▸ Problem details:
Provide an exact copy of the lines from the beginning of the records through the line that includes "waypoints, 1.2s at", and of no others.
Extracted material Start Marker
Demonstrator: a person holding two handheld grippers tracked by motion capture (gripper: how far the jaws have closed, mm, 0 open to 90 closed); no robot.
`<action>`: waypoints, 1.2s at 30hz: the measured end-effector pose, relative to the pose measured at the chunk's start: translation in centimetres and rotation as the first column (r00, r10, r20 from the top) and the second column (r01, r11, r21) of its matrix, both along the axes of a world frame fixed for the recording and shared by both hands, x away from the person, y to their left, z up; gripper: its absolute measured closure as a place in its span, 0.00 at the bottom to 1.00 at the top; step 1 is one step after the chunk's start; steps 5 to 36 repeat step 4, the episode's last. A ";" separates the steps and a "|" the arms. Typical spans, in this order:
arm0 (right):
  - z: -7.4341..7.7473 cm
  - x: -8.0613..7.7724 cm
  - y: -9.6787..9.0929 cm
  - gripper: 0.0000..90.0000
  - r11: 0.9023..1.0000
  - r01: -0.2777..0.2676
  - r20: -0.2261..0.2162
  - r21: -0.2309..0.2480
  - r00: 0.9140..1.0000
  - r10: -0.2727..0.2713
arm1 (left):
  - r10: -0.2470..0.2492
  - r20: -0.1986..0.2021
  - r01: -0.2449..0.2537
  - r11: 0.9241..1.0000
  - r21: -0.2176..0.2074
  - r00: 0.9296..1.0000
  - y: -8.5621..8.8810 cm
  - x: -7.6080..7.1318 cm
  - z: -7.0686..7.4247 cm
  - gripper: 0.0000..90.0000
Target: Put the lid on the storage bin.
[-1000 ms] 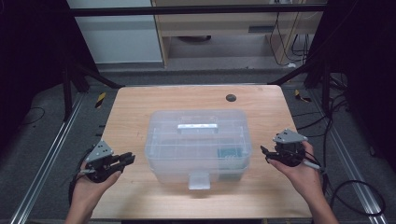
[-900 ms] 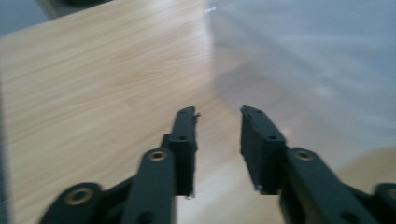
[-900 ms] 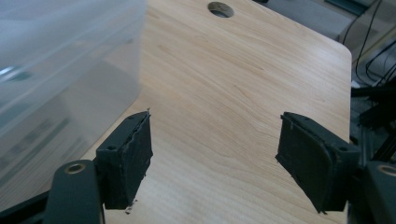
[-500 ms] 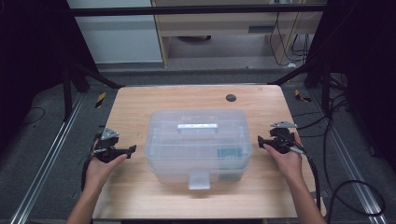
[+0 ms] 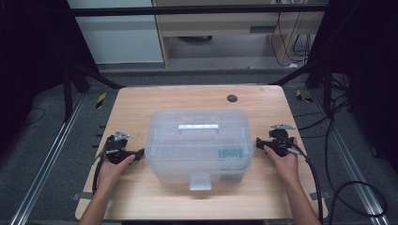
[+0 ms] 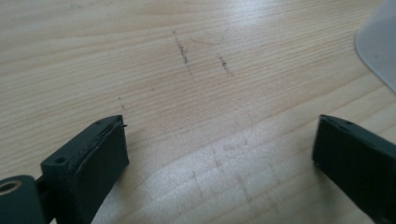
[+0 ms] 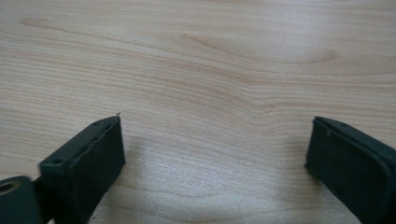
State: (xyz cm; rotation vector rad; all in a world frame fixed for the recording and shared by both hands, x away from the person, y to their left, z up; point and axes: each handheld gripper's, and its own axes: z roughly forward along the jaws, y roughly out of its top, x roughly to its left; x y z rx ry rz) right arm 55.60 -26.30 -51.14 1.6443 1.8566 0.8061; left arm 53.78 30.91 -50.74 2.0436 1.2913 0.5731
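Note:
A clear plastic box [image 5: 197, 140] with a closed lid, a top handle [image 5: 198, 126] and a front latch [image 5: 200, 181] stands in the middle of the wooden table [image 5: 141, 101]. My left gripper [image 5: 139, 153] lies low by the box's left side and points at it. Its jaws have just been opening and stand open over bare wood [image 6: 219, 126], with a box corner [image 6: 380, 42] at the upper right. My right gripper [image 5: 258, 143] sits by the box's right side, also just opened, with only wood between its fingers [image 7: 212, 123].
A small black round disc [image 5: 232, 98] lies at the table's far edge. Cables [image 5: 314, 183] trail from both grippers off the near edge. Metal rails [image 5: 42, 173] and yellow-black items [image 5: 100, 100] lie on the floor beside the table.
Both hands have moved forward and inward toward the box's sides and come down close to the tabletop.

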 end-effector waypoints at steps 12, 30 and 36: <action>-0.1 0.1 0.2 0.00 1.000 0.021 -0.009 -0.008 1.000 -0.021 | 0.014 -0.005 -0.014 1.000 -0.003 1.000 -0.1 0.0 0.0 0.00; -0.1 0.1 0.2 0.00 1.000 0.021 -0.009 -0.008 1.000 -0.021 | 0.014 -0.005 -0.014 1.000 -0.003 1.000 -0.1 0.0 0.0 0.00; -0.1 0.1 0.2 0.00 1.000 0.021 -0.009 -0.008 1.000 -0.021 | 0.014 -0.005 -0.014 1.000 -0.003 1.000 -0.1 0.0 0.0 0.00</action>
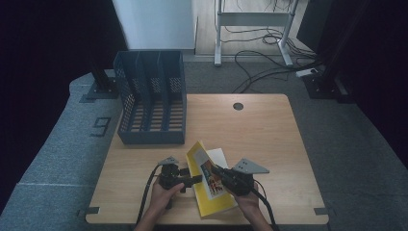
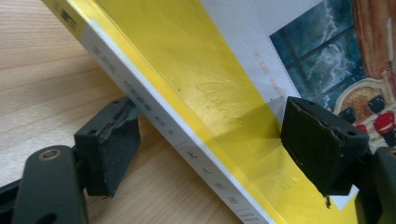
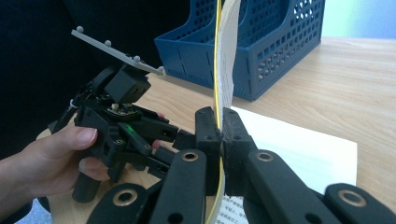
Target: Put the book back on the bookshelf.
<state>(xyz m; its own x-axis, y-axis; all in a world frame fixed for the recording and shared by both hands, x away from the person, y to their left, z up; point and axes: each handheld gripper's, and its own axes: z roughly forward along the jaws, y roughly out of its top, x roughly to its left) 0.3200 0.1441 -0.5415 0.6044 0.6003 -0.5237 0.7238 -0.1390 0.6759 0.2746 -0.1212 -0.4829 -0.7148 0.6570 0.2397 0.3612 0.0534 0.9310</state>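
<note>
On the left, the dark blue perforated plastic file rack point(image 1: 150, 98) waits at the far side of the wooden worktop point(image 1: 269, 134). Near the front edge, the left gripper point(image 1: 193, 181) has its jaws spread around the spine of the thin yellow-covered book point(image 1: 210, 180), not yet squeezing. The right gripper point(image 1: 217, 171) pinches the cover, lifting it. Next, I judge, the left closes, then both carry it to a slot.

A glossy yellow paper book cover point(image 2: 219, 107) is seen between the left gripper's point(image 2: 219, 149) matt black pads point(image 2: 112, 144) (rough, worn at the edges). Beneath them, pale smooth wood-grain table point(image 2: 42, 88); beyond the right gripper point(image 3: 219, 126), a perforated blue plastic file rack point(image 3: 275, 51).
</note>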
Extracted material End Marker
▸ Answer to the problem:
Demonstrator: a person holding two handheld grippers tracked by motion capture (gripper: how far the jaws have closed, mm, 0 open to 90 closed); no robot.
`<action>`: waypoints, 1.2s at 30hz: the measured end-effector pose, relative to the pose measured at the chunk's start: translation in centimetres and rotation as the first column (r00, r10, r20 from the top) and the second column (r01, r11, r21) of its matrix, both along the axes of a world frame fixed for the recording and shared by both hands, x away from the person, y to their left, z up; gripper: its absolute measured closure as a place in its span, 0.00 at the bottom to 1.00 at the top; step 1 is one step after the chunk's start; steps 5 to 36 repeat step 4, the episode's last. A ";" separates the steps and a "|" the arms. Typical spans, in this order:

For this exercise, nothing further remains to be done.